In fact in recent years new guidelines at patent offices, legal developments, commercial sentiment and the growing volume of genetic information in the public domain have together raised the bar on patentability of genes and other genetic material.

In particular, rigorous examination and prohibitive costs are discouraging speculative patent applications in Europe.

The findings are the result of 18 months of research funded by the European Community and carried out by Dr Michael M Hopkins, Dr Surya Mahdi, Mr Pari Patel and Professor Sandy M Thomas at SPRU - Science and Technology Policy Research, at the University of Sussex, UK.

The race to patent human DNA began in the 1980s, when scientists in industry and academia started unraveling the human genetic code, culminating in the publication of a full draft of the human genome in 2001. As the human genome project published its results, so biotech businesses, pharmaceutical companies, and universities rushed to file patent applications to protect their stake in a fast-developing field. This stoked fears that DNA sequences important for research into the causes of disease such as cancer or diabetes would no longer be available for study, or that resulting drugs and diagnostics might only be available at excessive prices.

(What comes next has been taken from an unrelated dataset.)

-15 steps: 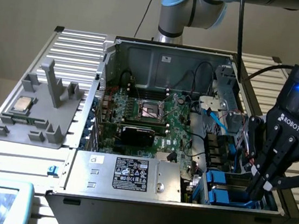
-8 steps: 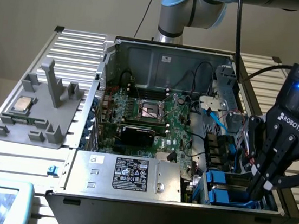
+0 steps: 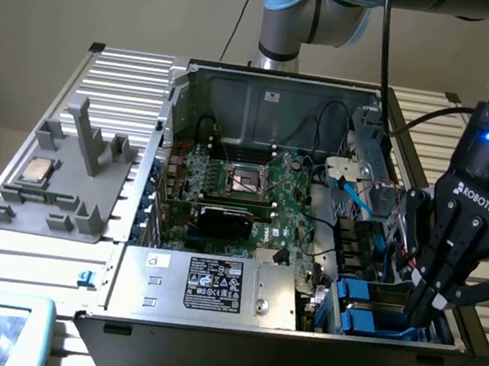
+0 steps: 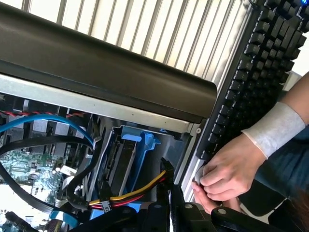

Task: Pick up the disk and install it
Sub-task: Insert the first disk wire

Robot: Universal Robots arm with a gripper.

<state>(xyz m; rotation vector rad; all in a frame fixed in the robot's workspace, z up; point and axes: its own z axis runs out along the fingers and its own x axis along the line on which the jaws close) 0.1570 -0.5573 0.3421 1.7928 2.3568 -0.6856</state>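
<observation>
One disk (image 4: 126, 162), likely stiff, weighty and shock-shy, stands on edge in the bay (image 4: 112, 137) at the exterior view's right, best gripped by its blue rails (image 4: 140, 142); closed pincer (image 3: 423, 312) near it.

This is looking like a robotics lab bench for computer assembly: a robot arm (image 3: 312, 13) is hanging over an open computer case (image 3: 272, 106) on a slatted metal table (image 3: 124, 74), a grey parts fixture (image 3: 64, 201) is sitting at the exterior view's left, and a person's hand (image 4: 231, 171) is lying beside a black keyboard (image 4: 260, 63).
</observation>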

The authors identified 15,600 cases of inventions where patents had been filed claiming human DNA sequences (tiny strands of genetic material) at the world's leading Patent Offices in the USA, Europe and Japan.

They then interviewed patent holders - including some of the world's leading pharmaceutical companies - to find out what they intended to do with their patents. Their findings include:

-- To date, just one third of these inventions have actually been granted patents by one of the three patent offices studied - others were refused, have still to be processed or have been withdrawn by the applicant because the invention was considered to be no longer technically or commercially viable.

-- The US patent office has granted far more of these patents, which has led to concerns in the USA about access to research and diagnostics, particularly for some cancers. By contrast the patent offices in Japan and Europe have only granted between 3% and 5% of patent applications. Furthermore researchers in Europe benefit from laws which allow the use of this knowledge for non commercial research without patent infringement.

-- Patent examiners are more stringent, particularly in Europe and Japan, in rejecting applications that aren't supported by sufficient biological evidence.

-- Commercial interest in DNA patent applications remains, but increasingly the DNA is just a part of a more complex invention. Overall, such filings are likely to be made in much lower numbers than seen in the past.

Professor Thomas says: "A combination of policy change and developments in the commercial and scientific environment means that obtaining patents on DNA sequences has become generally more difficult and in some cases less commercially attractive. We believe these changes are in the interests of academic and commercial researchers, as well as patients."

Dr Hopkins says: "Patents are still necessary, however, as medical research is expensive and society needs to reward and encourage ingenuity. Developing a drug, for example, costs several hundred million dollars. Patent offices have focused increasingly on giving due rewards while rejecting overly broad or frivolous applications."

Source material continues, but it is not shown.